Halo: The Fall of Reach Page 10



CHAPTER NINE

0605 Hours, September 12, 2525 (Military Calendar) / UNSC Destroyer Pioneer , en route to Eridanus System.

John and the other Spartans stood at ease.

The briefing room aboard the UNSC Destroyer Pioneer made him uncomfortable. The holographic projectors at the fore end of the triangular room showed the field of stars visible off the bow of the ship.

John wasn’t used to seeing so much space; he kept expecting the room to decompress explosively.

The stars flickered and faded and the overhead lights warmed. Chief Petty Officer Mendez and Dr.

Halsey entered the room.

The Spartans snapped to attention.

“At ease,” Mendez said. He clasped his hands behind his back and clenched his jaw muscles. The Chief looked almost . . . nervous.

That made John nervous, too.

Dr. Halsey walked to the podium. The overhead light reflected off her glasses. “Good morning, Spartans. I have good news for you. The word has come down. Command has decided to test your unique abilities. You have a new mission: an insurgent base in the Eridanus System.”

A star map appeared on the wall and zoomed in to show a warm orange sun ringed with twelve planets.

“In 2513, an armed insurrection in this system was suppressed by the UNSC force—Operation: TREBUCHET.”

An intersystem tactical map appeared, and tiny icons representing destroyers and carriers winked on.

They engaged a force of a hundred smaller ships. Pinpoints of fire appeared against the dark.

“The insurrection was put down,” Dr. Halsey continued. “However, elements of the rebel forces escaped and regrouped in the local asteroid belt.”

The map tilted and moved into the circle of debris around the star.

“Billions of rocks,” Dr. Halsey said, “where they hid from our forces . . . and continue to hide to this day. For some time ONI believed that the rebels were disorganized, and were lacking in leadership. That appears to have changed.
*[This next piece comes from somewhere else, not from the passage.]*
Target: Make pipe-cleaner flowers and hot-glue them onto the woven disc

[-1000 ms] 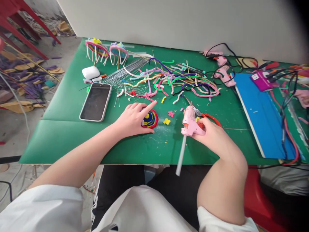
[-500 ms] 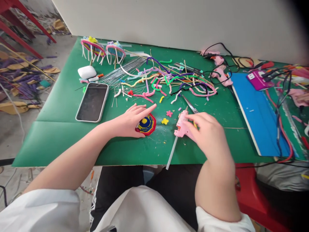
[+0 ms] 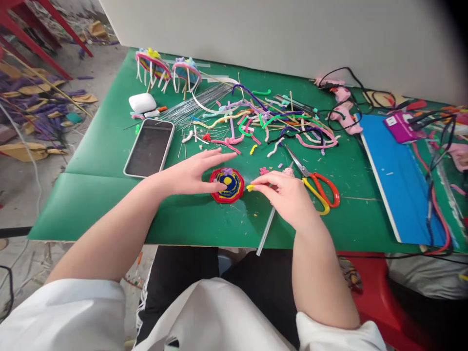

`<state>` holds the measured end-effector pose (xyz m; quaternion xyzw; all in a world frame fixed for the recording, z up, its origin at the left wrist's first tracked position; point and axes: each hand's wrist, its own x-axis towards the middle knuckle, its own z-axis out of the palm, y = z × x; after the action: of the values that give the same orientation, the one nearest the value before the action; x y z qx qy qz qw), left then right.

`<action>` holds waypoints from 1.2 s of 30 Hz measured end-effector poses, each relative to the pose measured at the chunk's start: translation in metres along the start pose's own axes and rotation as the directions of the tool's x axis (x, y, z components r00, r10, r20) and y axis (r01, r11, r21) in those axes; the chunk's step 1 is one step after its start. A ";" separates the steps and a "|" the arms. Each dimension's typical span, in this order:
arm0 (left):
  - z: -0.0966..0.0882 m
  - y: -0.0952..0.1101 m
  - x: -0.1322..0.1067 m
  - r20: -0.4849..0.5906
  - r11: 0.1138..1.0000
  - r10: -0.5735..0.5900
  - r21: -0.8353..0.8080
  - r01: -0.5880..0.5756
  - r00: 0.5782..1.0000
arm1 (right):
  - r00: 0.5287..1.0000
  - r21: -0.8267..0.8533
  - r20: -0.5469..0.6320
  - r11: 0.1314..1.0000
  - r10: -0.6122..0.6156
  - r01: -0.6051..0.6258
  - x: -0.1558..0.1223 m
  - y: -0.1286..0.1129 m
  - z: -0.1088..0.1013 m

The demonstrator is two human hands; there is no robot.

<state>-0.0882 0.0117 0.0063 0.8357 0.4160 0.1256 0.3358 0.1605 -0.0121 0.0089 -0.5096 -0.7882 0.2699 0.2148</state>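
My left hand (image 3: 199, 173) is open, fingers spread, its thumb over the edge of a round pipe-cleaner disc (image 3: 234, 187) ringed in red, yellow and blue. Small purple flowers sit on the disc around its yellow centre. Just right of the disc, my right hand (image 3: 287, 195) pinches a small yellow flower (image 3: 250, 187) between thumb and fingertips. Behind that hand lies a pink glue gun (image 3: 288, 171), mostly hidden, with its clear glue stick (image 3: 266, 231) sticking out toward me. A pink flower (image 3: 263, 171) rests on the table nearby.
Scissors (image 3: 318, 187) with orange and yellow handles lie right of my right hand. A phone (image 3: 149, 147) is at left. Loose pipe cleaners (image 3: 263, 114) and wires spread behind. Two small umbrella-like pieces (image 3: 153, 63) stand at the back left; a blue board (image 3: 387, 180) lies right.
My right hand has let go of the glue gun, now lying on the table, and has picked up the yellow flower. My left hand has lifted back, uncovering more of the disc.
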 end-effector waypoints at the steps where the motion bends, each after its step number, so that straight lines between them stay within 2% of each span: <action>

“We believe that one of these asteroids has been hollowed out, and that a formidable base has been constructed within. UNSC explorations into the belt have met either with no contact or with an ambush by superior forces.”

She paused, pushed up her glasses, and added, “The Office of Naval Intelligence has also confirmed that FLEETCOM has discovered a security breach within their organization—a rebel sympathizer leaking information to these forces.”

John and the other Spartans shifted uneasily. A leak? It was possible. Déjà had shown them many historical battles that had been won and lost because of traitors or informants. But it never occurred to him that it could happen in the UNSC.

A flat picture flashed over the star map: a middle-aged man with thinning hair, a neatly trimmed beard, and watery gray eyes.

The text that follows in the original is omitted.